What to do:
Up to and including the line with "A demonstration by", reproduce the listing below exactly, beginning at its first line.

- - - - - - -

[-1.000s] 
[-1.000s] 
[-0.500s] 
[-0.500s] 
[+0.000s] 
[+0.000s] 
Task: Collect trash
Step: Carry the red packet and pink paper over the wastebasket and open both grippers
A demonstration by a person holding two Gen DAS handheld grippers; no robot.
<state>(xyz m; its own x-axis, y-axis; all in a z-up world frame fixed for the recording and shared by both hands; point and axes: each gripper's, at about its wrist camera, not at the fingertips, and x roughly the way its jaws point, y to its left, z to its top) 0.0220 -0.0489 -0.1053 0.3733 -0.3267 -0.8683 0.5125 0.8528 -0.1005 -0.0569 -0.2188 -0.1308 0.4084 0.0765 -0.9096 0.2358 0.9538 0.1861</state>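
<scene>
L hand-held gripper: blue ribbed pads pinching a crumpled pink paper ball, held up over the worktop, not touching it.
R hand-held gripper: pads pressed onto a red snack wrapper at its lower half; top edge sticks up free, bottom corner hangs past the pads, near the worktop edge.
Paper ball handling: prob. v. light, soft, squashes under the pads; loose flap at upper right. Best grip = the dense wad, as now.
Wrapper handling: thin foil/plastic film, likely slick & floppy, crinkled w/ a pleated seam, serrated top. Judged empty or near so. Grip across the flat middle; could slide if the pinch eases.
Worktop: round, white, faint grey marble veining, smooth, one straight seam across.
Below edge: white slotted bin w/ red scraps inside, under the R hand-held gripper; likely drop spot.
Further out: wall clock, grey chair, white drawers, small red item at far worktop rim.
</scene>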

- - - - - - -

Problem solution:
[-1.000s] 
[-1.000s] 
[-0.500s] 
[-0.500s] 
[+0.000s] 
[+0.000s] 
Task: Collect trash
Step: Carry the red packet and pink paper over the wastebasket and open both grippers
A demonstration by a person holding two Gen DAS handheld grippers; no robot.

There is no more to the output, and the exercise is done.